Re: [RFC][PATCH] rcu classic: new algorithm for callbacks-processing

From: Paul E. McKenney
Date: Mon Jun 23 2008 - 05:14:13 EST

Next message: Matti Linnanvuori: "[patch v1.2.30] wan: add driver retina"
Previous message: Huang, Ying: "Re: [PATCH] x86 boot: Pass E820 memory map entries more than 128via linked list of setup data"
In reply to: Lai Jiangshan: "Re: [RFC][PATCH] rcu classic: new algorithm for callbacks-processing"
Messages sorted by: [ date ] [ thread ] [ subject ] [ author ]

On Mon, Jun 23, 2008 at 11:25:38AM +0800, Lai Jiangshan wrote:
>
> I apologize for for so later response. I do not stop this works.
> But some problems occurred when i tested. (Actually, i wanted to reply
> you after all are fixed, my fault!)

No problem -- as long as things are progressing, I am happy! ;-)

> Paul E. McKenney wrote:
> > On Tue, Jun 03, 2008 at 11:46:11AM +0800, Lai Jiangshan wrote:
> >> The code/algorithm of the implement of current callbacks-processing
> >> is very efficient and technical.

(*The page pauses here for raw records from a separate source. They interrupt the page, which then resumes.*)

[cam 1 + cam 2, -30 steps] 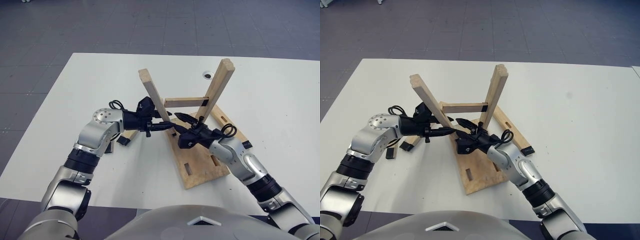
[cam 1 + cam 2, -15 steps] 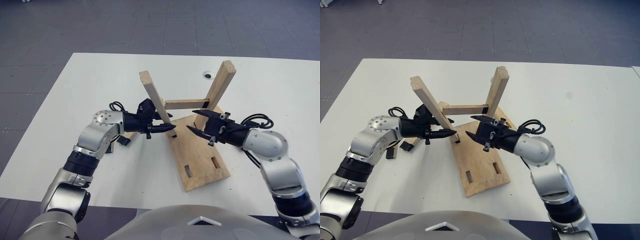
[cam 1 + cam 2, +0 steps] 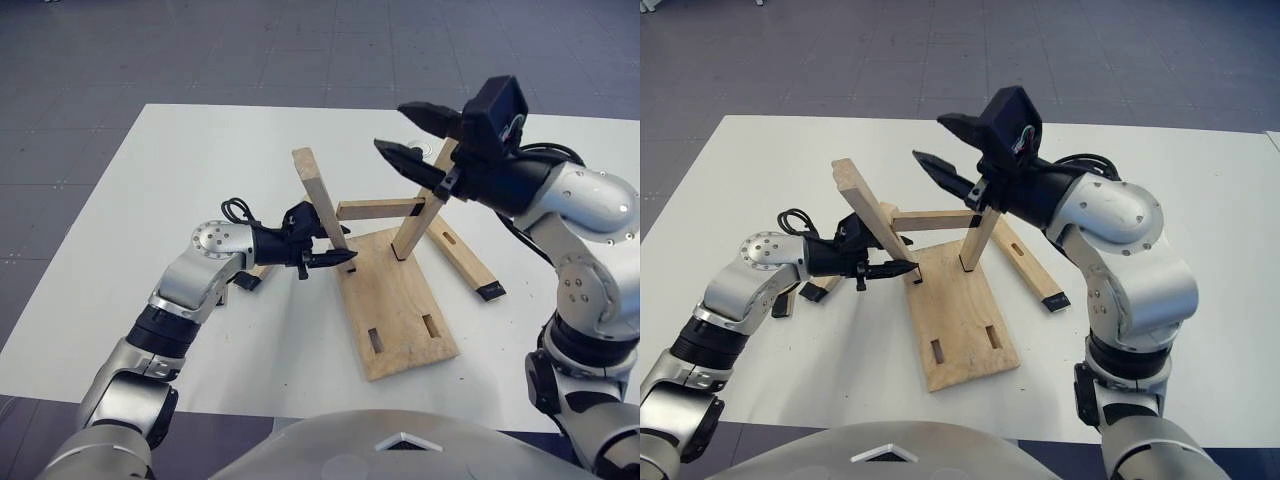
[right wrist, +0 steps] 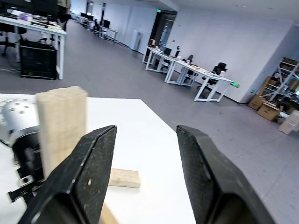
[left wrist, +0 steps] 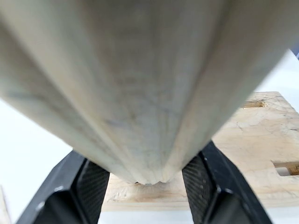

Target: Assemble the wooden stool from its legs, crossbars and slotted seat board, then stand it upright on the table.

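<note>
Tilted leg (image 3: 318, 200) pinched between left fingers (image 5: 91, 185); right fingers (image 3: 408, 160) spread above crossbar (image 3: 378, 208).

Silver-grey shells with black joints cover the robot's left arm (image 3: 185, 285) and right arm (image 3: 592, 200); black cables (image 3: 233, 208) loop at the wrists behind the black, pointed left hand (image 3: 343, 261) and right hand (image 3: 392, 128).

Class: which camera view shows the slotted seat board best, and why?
The right eye view: nearly the whole slotted seat board lies flat on the table, seen from above. The left eye view shows much the same. The left wrist view catches a part of it behind a leg.
</note>
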Available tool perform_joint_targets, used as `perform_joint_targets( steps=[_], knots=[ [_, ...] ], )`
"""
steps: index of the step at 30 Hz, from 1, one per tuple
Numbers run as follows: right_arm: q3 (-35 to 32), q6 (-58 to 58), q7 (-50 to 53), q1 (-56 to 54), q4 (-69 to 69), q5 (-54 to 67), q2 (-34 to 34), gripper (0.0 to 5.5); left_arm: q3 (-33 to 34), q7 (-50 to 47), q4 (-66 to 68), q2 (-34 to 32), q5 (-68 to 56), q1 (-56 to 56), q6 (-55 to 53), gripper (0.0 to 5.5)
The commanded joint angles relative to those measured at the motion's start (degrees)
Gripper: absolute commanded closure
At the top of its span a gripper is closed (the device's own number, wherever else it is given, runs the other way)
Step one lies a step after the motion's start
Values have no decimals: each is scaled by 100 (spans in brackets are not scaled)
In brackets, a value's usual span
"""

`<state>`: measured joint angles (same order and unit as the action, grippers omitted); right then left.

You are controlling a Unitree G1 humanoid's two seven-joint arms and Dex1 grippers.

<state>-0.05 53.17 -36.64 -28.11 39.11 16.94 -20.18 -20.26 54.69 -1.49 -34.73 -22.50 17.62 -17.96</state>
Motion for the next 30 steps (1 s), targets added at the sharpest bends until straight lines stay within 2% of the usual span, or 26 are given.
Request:
perform_joint_targets(
  steps=[1,5,12,17,23,30],
  knots=[
    [380,-439,459,-28,-471,-412,-64,316,-745,-1012,617,-192,1390,-587,-1173,345],
    [670,-809,859,133,-639,-770,-27,316,-784,-1174,759,-168,1327,-737,-1103,345],
    [1521,-1853,1295,186,-1108,-1681,-68,438,-859,-1408,888,-113,1294,-700,-1129,345],
    [1771,-2342,1327,139,-1062,-1917,32,538,-827,-1462,829,-153,1197,-644,-1151,345],
    [1964,-2609,1160,114,-1110,-1969,94,540,-853,-1473,857,-96,1184,-557,-1173,345],
    [2679,-1289,58,1086,-1618,-1382,-472,540,-848,-1466,831,-122,1162,-584,-1168,345]
  ],
)
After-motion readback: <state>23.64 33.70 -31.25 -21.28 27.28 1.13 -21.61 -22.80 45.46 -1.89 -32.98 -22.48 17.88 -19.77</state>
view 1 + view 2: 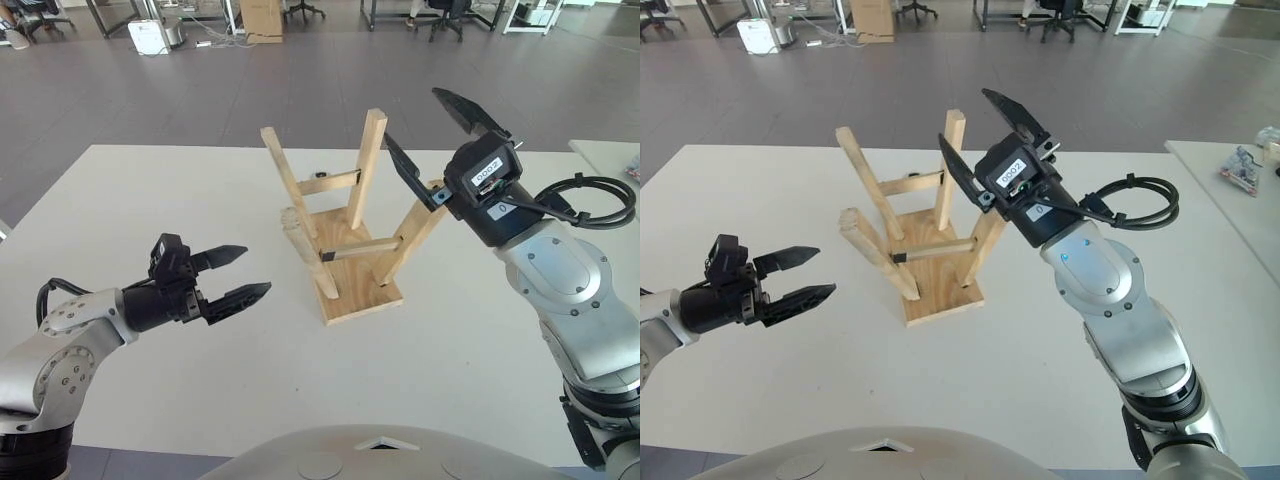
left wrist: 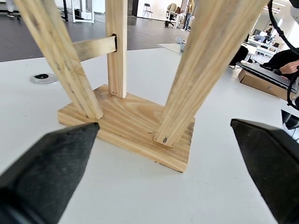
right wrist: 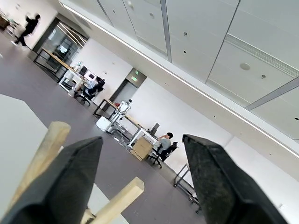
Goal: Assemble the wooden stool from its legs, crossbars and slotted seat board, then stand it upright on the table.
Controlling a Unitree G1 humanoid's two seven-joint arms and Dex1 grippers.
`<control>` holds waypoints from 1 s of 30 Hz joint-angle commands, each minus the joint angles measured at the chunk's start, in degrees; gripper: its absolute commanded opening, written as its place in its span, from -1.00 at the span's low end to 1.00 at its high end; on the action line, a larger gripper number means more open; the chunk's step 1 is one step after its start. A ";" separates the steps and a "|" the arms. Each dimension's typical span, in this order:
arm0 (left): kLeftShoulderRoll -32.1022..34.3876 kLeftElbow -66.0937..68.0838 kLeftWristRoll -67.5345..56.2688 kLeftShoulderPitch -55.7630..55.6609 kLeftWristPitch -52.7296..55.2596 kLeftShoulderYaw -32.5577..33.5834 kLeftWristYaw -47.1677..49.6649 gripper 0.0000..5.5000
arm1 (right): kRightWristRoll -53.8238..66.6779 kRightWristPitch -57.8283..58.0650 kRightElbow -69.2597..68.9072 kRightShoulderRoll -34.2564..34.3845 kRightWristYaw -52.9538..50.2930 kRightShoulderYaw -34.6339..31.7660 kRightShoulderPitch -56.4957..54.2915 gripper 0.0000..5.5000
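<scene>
The stool (image 1: 345, 225) sits upside down near the middle of the surface (image 1: 140, 200). Its seat (image 1: 362, 296) lies flat and its four legs (image 1: 365, 165) splay upward, tied by crossbars (image 1: 330, 182). That is the natural pose for pressing legs into a slotted board. It looks fully joined, so what seems left is turning it over. The left pincer (image 1: 256, 270) hovers low over the surface on the stool's left, apart from it, jaws wide and holding nothing. It is aimed at the seat edge and the nearest leg, a stance that would suit bracing the base or gripping low. The right pincer (image 1: 411, 115) is raised beside the tops of the right-hand legs, spread wide and empty, tilted up and away. One finger lies close to a leg, though I cannot tell if it touches. From there it could close on a leg top to tip the stool. The splayed legs may make the stool swing as it turns.
</scene>
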 commanded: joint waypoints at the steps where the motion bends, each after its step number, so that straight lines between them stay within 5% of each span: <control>1: -0.41 -1.43 -0.56 0.19 0.38 -0.33 1.36 0.89 | -3.97 0.28 1.22 2.84 0.34 2.36 -4.17 0.16; 4: -0.44 -1.50 -0.66 0.10 0.34 -0.78 1.51 0.89 | -2.57 -2.35 3.57 6.82 1.98 6.38 2.64 0.16; 9: -0.13 -0.64 -0.43 -0.97 0.32 -1.39 1.18 0.89 | -6.41 -4.99 9.16 1.37 9.41 14.04 14.61 0.16; 16: -0.95 -0.39 0.00 -1.33 -0.36 -2.19 1.81 0.89 | -8.30 -4.83 11.42 4.07 11.62 11.03 10.35 0.16; 22: -1.30 -0.09 0.23 -1.85 -0.91 -2.86 2.10 0.89 | -6.31 -5.43 9.46 14.06 7.48 3.03 -0.93 0.16; 30: -0.68 0.92 0.52 -3.56 -0.93 -3.64 1.30 0.89 | -12.73 -1.29 11.08 6.78 15.67 13.85 8.43 0.16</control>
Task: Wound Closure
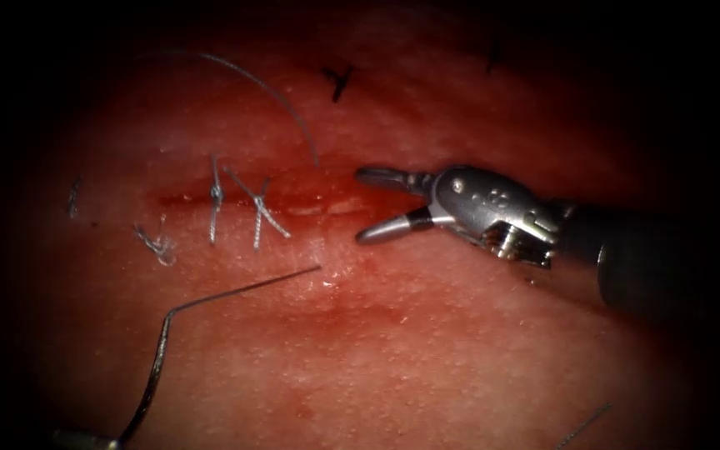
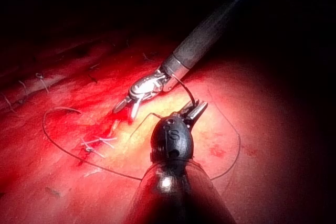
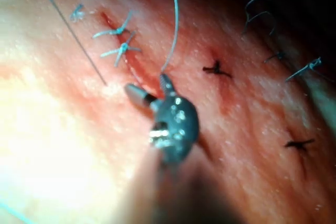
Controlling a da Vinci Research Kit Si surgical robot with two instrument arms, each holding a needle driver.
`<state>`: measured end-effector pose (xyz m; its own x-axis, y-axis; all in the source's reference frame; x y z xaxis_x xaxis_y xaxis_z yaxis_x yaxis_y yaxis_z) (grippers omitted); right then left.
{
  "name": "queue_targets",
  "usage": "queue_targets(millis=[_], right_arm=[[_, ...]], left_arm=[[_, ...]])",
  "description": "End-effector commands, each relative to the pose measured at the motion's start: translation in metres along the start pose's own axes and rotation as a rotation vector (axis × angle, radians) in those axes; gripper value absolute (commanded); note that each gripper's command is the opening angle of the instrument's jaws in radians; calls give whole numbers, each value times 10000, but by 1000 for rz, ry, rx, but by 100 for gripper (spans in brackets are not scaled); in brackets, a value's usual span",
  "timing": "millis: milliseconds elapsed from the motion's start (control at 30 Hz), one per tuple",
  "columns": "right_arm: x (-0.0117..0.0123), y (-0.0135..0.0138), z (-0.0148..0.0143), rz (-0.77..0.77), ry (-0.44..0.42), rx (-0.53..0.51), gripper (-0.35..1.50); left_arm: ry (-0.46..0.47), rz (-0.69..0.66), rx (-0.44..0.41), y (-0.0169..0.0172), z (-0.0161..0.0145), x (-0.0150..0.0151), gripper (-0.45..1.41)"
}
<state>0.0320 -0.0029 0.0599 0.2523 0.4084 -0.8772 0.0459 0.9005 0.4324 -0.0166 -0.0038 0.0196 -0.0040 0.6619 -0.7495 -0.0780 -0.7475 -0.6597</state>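
Observation:
The cut (image 1: 310,202) runs across the tissue (image 1: 427,350), with two knotted stitches (image 1: 235,207) on its left part. My right tool (image 1: 366,204) has its jaws open at the right end of the cut, one on each side, holding nothing; they are spread in the right wrist view too (image 3: 148,87). My left tool (image 1: 102,438), at the lower left edge, is shut on the curved needle (image 1: 153,375), which is outside the tissue on the near side of the cut. Taut thread (image 1: 243,292) runs from the needle into the tissue. More thread (image 1: 272,92) arcs up from beyond the cut.
Cut ends of thread lie left of the stitches (image 1: 157,245) and farther left (image 1: 72,198). Dark older stitches (image 1: 339,82) sit on the far tissue. Red fluid wets the wound edges. In the left wrist view a long thread loop (image 2: 58,140) rings the stitches.

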Motion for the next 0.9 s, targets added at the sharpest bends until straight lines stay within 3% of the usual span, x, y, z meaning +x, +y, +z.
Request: queue_targets(millis=[33, 133, 267, 500, 600, 667, 833, 900], right_arm=[[7, -9, 13, -9, 9, 19, 101], [16, -34, 28, -20, 26, 38, 99], [19, -44, 41, -31, 30, 54, 99], [-6, -43, 66, -60, -18, 57, 98], [-20, -39, 73, -85, -51, 58, 57], [-27, -38, 73, -109, -61, 57, -35], [-24, -45, 63, -111, -83, 12, -35], [-16, -61, 59, -106, -83, 14, -35]], left_arm=[[0, 4, 1, -2, 8, -2, -45], [-1, 18, 13, 0, 13, -2, -45], [-2, 18, 19, -1, 15, -3, -45], [-4, 23, 28, 0, 15, -2, -45], [-4, 23, 30, 0, 17, -2, -45], [-4, 35, 30, 1, 17, -2, -45], [-8, 62, 66, -6, 15, -2, -45], [-3, 77, 108, -16, 13, -3, -45]])
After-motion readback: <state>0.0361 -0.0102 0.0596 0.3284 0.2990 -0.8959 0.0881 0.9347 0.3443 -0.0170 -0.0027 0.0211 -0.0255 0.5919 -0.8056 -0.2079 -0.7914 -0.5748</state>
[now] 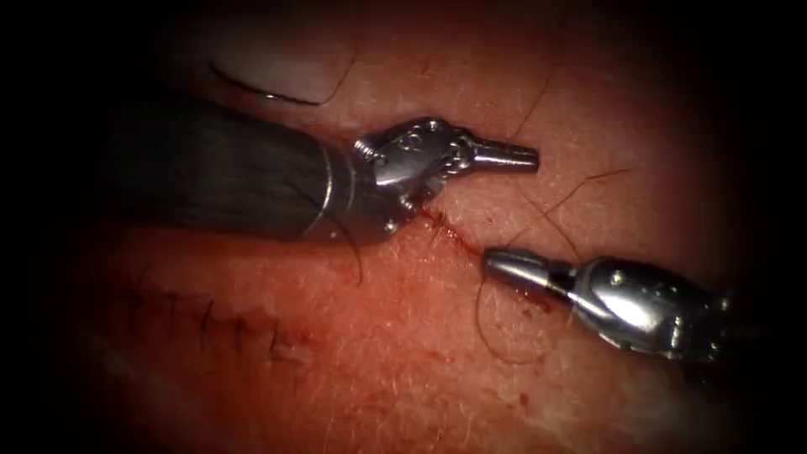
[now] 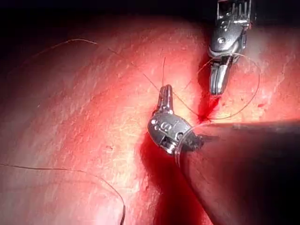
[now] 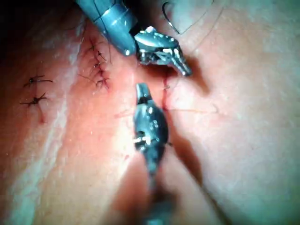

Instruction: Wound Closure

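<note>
The left tool point(image 1: 514, 155) reaches in from the left, its jaws shut and pointing right, just above the cut point(image 1: 455, 233). Dark thread point(image 1: 483, 324) runs close past its tip point(image 2: 165, 92); I cannot tell whether it is pinched. On the cut's right side the right tool point(image 1: 498, 261) has its jaws shut on nothing I can make out, tip at the cut's edge. The curved needle point(image 1: 269, 95) lies free on pale tissue far to the upper left, held by neither tool and not in the tissue. It also appears beyond the left tool point(image 3: 168, 19).
Several finished stitches point(image 1: 239, 329) cross the closed stretch of the cut at lower left, seen too beside the left shaft point(image 3: 98, 70). Red fluid point(image 2: 206, 110) wets the open cut. Loose thread loops point(image 2: 255, 89) lie around the right tool.
</note>
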Controlling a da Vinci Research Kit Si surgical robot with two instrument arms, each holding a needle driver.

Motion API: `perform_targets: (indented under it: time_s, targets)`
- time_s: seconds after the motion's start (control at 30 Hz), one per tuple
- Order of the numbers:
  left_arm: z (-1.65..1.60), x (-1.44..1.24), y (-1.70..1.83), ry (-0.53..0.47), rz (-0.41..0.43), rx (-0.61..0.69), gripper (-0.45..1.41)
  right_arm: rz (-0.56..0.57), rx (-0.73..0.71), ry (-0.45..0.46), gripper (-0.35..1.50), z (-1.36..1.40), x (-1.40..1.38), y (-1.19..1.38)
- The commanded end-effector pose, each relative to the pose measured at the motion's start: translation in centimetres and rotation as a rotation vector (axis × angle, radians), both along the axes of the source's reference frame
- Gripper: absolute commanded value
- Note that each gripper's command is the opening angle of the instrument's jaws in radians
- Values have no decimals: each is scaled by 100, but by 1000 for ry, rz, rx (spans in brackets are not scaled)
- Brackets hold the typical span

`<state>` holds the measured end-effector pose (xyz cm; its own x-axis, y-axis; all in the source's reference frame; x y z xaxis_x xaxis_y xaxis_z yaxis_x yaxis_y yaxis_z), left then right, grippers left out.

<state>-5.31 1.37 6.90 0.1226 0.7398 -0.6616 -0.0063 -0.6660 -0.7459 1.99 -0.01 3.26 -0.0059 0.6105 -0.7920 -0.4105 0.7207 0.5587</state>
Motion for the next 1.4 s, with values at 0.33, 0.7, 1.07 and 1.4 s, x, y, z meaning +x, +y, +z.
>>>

But when I studied it and I found
> >> a disadvantage:
> >>
> >> In multi-CPU systems, when a new RCU callback is being
> >> queued(call_rcu[_bh]), this callback will be invoked after the grace
> >> period for the batch with batch number = rcp->cur+2 has completed
> >> very very likely in current implement. Actually, this callback can be
> >> invoked after the grace period for the batch with
> >> batch number = rcp->cur+1 has completed. The delay of invocation means
> >> that latency of synchronize_rcu() is extended. But more important thing
> >> is that the callbacks usually free memory, and these works are delayed
> >> too! it's necessary for reclaimer to free memory as soon as
> >> possible when left memory is few.
> >
> > Speeding up the RCU grace periods would indeed be a very good thing!
> >
> >> A very simple way can solve this problem:
> >> a field(struct rcu_head::batch) is added to record the batch number for
> >> the RCU callback. And when a new RCU callback is being queued, we
> >> determine the batch number for this callback(head->batch = rcp->cur+1)
> >> and we move this callback to rdp->donelist if we find
> >> that head->batch <= rcp->completed when we process callbacks.
> >> This simple way reduces the wait time for invocation a lot. (about
> >> 2.5Grace Period -> 1.5Grace Period in average in multi-CPU systems)
> >>
> >> This is my algorithm. But I do not add any field for struct rcu_head
> >> in my implement. We just need to memorize the last 2 batches and
> >> their batch number, because these 2 batches include all entries that
> >> for whom the grace period hasn't completed. So we use a special
> >> linked-list rather than add a field.
> >> Please see the comment of struct rcu_data.
> >
> > Maintaining the single list with multiple pointers into it certainly
> > does seem to simplify the list processing, as does extracting the common
> > code from call_rcu() and call_rcu_bh(). Just out of curiosity, why
> > did you keep donelist as a separate list instead of an additional pointer
> > into the mxtlist?
>
> donelist is only accessed in softirq(do not need irq disabled),
> but nxtlist is not. i didn't want to modify rcu_do_batch().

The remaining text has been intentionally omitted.